# Assignment
Task for the records below: please copy exactly, and only, the lines from the one containing "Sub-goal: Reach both" to the last line, both included, leaving out the pictures.

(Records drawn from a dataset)
----

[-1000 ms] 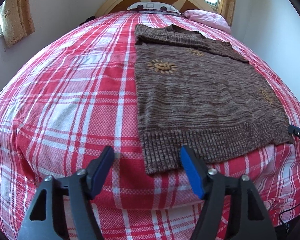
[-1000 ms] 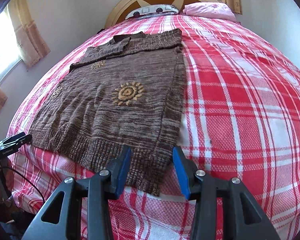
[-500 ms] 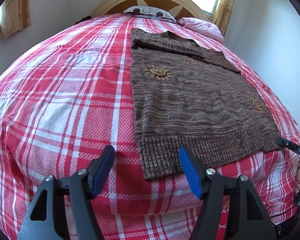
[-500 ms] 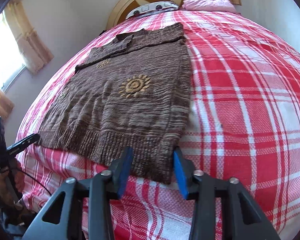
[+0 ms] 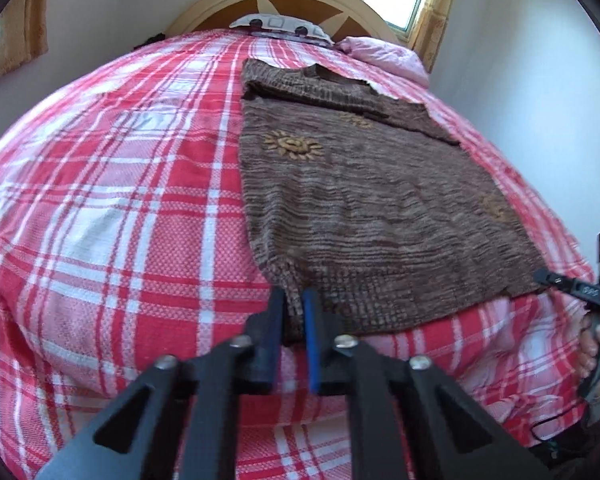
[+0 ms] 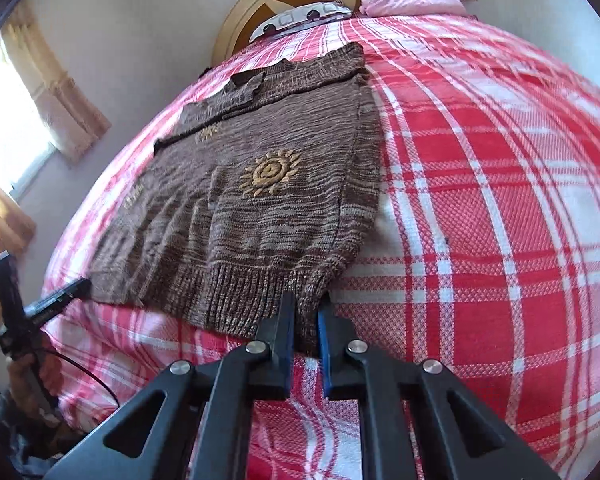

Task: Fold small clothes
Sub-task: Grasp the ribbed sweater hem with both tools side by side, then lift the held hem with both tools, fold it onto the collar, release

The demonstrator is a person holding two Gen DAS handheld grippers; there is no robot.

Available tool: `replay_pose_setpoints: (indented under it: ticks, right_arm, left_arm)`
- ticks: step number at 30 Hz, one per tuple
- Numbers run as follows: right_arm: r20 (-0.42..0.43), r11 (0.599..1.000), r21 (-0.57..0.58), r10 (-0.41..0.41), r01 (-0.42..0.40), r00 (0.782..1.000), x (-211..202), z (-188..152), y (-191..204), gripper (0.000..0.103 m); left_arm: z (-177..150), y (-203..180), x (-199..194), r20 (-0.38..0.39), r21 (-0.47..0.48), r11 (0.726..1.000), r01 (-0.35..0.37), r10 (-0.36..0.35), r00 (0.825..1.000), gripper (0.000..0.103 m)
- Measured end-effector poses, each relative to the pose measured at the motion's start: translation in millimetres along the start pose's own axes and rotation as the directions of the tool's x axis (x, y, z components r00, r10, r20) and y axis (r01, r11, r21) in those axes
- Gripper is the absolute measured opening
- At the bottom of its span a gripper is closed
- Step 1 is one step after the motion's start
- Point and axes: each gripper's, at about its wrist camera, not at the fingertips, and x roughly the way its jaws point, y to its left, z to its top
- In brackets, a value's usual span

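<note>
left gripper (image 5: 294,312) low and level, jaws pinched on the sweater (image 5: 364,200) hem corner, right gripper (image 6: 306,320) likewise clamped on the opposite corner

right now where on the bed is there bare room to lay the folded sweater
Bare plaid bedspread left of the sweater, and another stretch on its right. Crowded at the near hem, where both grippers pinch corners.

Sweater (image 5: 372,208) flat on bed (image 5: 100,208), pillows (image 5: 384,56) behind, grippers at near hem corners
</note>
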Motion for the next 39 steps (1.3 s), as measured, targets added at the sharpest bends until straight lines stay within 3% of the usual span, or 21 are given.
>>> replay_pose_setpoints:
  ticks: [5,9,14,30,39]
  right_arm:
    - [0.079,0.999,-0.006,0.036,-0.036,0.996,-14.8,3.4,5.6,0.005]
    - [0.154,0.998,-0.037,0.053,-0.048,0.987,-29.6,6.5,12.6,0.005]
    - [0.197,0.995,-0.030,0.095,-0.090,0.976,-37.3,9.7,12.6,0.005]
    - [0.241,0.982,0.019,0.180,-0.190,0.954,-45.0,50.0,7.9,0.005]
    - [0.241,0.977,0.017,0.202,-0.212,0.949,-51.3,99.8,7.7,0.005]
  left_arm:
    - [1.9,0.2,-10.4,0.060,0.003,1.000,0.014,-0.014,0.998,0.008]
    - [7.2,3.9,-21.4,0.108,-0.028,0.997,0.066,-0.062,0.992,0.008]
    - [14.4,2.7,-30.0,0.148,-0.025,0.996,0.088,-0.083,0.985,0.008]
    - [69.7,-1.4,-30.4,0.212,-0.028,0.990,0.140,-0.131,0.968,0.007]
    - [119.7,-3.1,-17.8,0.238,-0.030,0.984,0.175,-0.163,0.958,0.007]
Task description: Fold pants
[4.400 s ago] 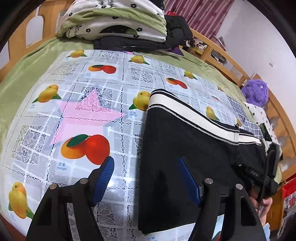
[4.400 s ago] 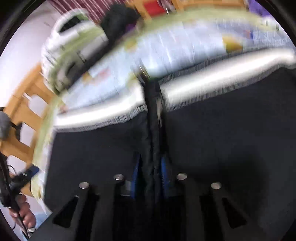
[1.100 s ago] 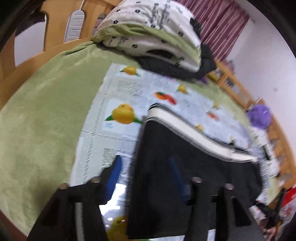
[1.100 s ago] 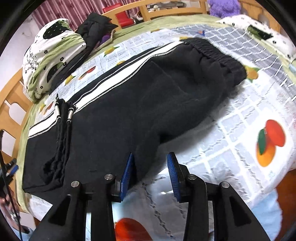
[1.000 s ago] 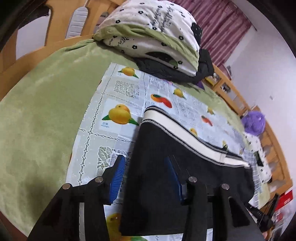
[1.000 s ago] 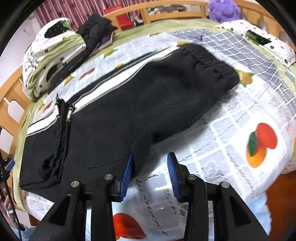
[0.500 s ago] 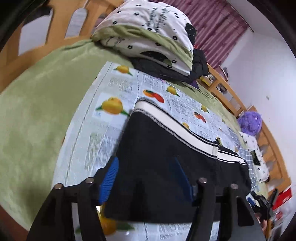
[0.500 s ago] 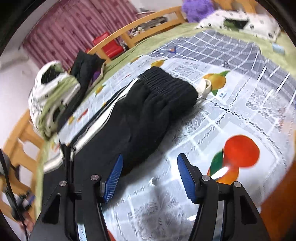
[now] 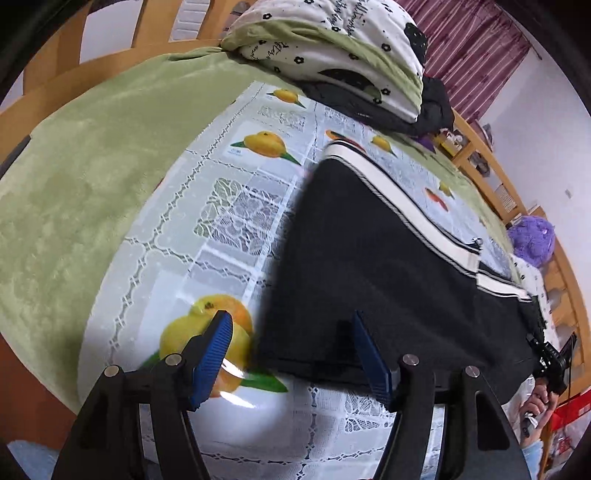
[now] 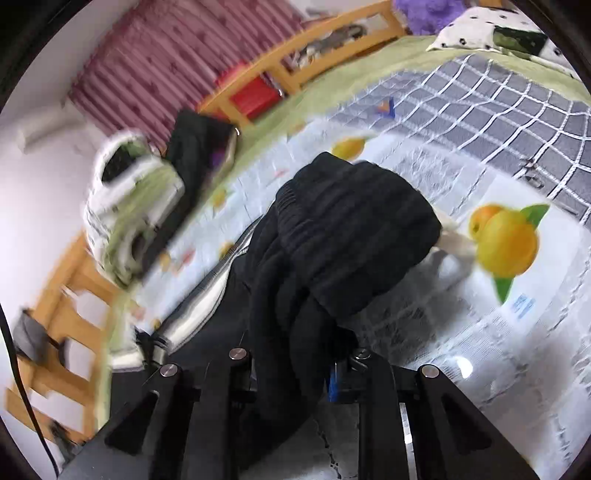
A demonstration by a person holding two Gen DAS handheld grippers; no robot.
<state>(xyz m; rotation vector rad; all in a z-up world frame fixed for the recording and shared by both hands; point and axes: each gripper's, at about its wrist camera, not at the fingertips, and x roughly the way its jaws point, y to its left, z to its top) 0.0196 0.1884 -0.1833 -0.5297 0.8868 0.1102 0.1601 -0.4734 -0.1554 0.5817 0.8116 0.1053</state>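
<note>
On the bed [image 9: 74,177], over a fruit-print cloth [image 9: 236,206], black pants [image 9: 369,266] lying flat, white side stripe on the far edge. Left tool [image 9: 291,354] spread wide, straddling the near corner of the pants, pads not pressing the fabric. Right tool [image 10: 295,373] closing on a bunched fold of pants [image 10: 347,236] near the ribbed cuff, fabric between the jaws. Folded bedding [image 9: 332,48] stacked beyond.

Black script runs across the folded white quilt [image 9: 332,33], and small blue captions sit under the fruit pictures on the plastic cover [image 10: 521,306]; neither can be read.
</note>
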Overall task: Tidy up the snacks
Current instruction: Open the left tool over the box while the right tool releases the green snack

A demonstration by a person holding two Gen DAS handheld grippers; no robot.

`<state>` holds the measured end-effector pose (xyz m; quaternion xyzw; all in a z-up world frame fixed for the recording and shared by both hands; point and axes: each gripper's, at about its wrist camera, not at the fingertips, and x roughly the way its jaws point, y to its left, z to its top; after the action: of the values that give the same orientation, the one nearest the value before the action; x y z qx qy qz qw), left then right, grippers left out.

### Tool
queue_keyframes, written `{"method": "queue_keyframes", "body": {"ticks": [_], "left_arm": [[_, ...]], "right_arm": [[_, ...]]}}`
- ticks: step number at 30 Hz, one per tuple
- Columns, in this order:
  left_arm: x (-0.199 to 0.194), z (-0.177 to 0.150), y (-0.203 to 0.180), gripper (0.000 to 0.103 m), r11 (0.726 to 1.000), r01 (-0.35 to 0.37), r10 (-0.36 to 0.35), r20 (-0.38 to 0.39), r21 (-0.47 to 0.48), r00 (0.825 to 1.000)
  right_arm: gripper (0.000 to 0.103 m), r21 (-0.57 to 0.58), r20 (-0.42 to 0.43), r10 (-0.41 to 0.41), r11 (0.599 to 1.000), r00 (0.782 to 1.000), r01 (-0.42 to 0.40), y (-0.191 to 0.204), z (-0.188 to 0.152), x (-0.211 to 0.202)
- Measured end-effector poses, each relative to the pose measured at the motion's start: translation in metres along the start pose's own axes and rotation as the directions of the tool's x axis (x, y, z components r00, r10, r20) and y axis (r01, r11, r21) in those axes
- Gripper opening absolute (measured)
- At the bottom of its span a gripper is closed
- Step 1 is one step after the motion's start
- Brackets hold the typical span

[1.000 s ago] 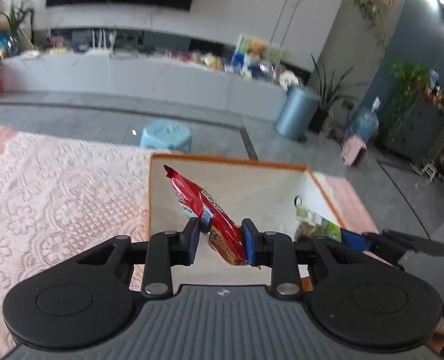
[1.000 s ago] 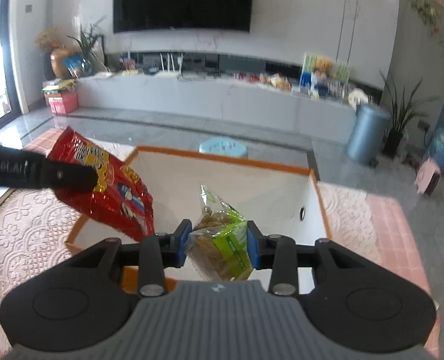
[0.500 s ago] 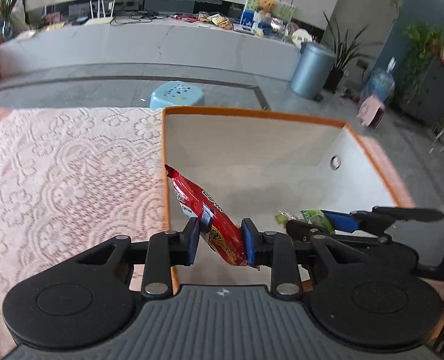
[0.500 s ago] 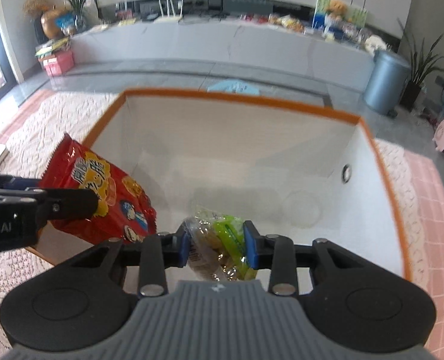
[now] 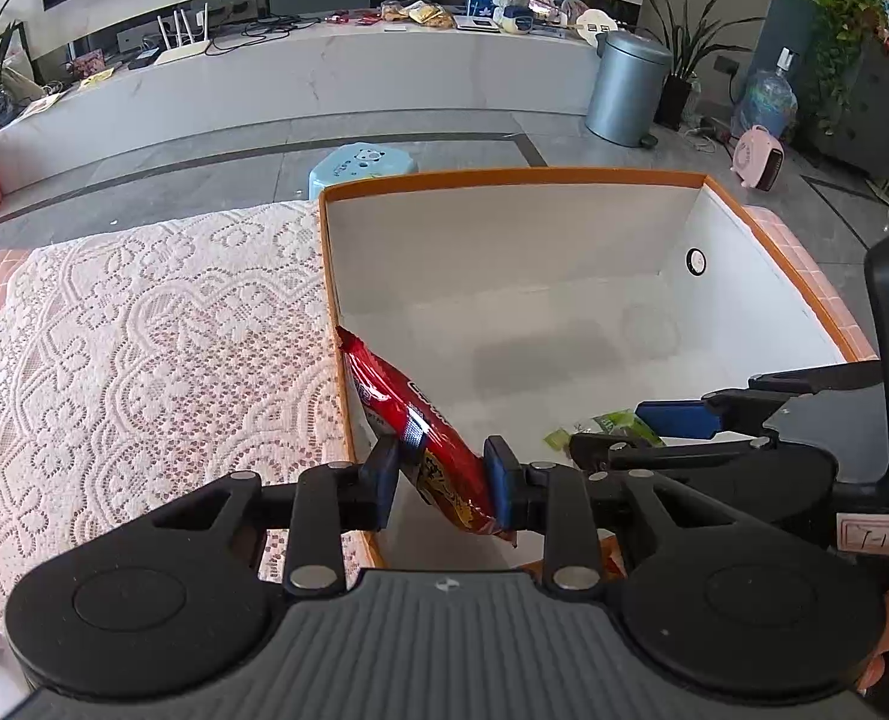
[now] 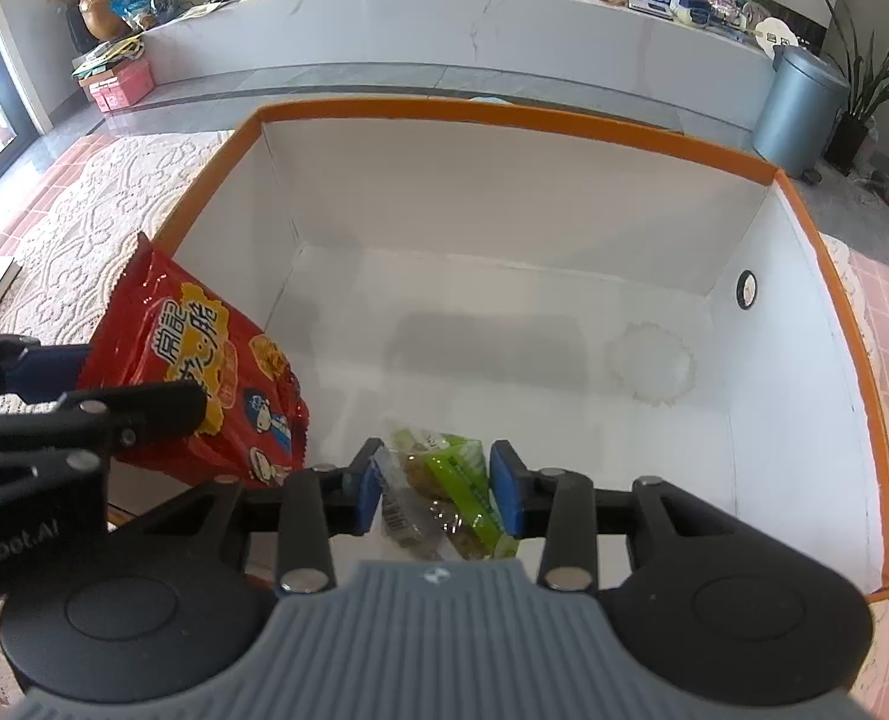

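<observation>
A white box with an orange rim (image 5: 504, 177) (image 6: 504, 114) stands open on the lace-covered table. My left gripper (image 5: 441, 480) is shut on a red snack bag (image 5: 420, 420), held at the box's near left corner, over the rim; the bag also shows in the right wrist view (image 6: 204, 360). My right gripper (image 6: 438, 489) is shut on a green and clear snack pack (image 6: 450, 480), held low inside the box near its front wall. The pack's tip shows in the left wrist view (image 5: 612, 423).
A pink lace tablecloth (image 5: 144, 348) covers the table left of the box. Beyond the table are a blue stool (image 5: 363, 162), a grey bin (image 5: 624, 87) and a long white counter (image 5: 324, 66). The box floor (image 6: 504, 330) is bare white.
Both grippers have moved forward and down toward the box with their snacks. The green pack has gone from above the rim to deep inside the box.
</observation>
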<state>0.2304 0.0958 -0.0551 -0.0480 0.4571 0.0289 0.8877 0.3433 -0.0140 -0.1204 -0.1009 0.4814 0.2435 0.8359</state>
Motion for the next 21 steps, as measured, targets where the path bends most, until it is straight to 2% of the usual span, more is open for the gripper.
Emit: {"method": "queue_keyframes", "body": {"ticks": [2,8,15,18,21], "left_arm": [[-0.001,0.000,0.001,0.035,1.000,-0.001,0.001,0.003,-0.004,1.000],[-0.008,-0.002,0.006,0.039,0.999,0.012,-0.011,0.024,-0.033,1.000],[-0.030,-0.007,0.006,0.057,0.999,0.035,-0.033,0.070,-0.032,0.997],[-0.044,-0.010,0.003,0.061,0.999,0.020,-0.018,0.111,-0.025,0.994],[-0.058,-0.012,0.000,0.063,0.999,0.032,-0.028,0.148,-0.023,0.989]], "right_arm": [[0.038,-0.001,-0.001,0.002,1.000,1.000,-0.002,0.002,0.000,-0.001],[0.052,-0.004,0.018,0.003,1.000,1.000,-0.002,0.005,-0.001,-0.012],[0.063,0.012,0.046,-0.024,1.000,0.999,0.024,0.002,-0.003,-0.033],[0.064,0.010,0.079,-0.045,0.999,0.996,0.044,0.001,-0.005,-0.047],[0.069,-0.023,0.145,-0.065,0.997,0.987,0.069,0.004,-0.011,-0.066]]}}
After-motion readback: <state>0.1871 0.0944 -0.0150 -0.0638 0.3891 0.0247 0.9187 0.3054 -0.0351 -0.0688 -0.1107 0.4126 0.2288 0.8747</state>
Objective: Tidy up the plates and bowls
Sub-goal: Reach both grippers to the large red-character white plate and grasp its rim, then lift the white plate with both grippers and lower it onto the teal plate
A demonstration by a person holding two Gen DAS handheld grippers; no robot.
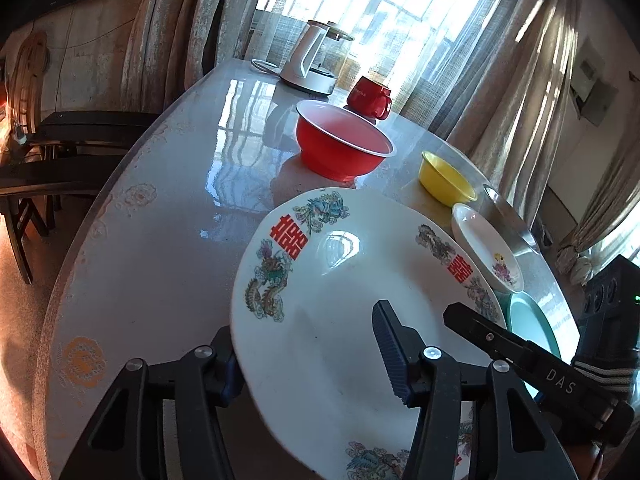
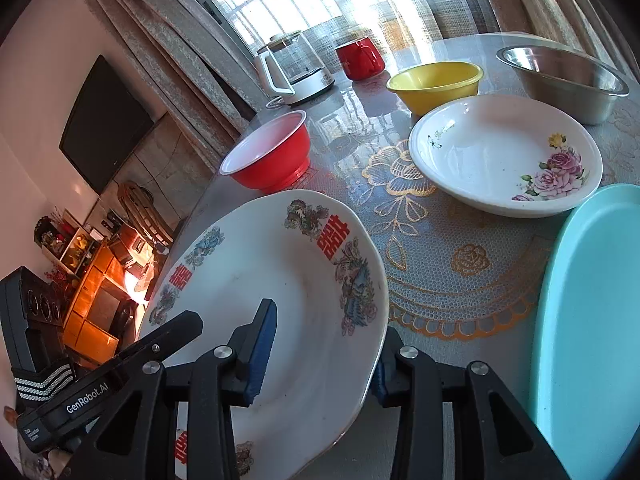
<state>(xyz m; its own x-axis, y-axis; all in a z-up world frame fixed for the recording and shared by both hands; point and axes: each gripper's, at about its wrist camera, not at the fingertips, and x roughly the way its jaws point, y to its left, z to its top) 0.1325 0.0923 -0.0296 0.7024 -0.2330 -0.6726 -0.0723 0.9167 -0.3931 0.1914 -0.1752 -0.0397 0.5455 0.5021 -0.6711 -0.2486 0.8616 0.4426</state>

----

# Answer
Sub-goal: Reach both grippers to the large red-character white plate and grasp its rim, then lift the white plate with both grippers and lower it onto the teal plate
A demonstration by a person holding two Gen DAS handheld grippers; no robot.
<state>(xyz m; its own x-axis, y-axis; all in a z-up world frame fixed for the recording and shared by both hands; point and axes: each gripper's, at about its wrist camera, not at the fingertips, and x roughly the way its jaws point, y to its left, z to its top) 0.1325 0.0923 -0.0296 0.7024 -0.2330 -0.6726 -0.0723 0.9167 -0.3931 0.1914 -0.1752 -0.0397 0.5455 0.5021 -0.6711 -0.2486 0.8616 0.4426</state>

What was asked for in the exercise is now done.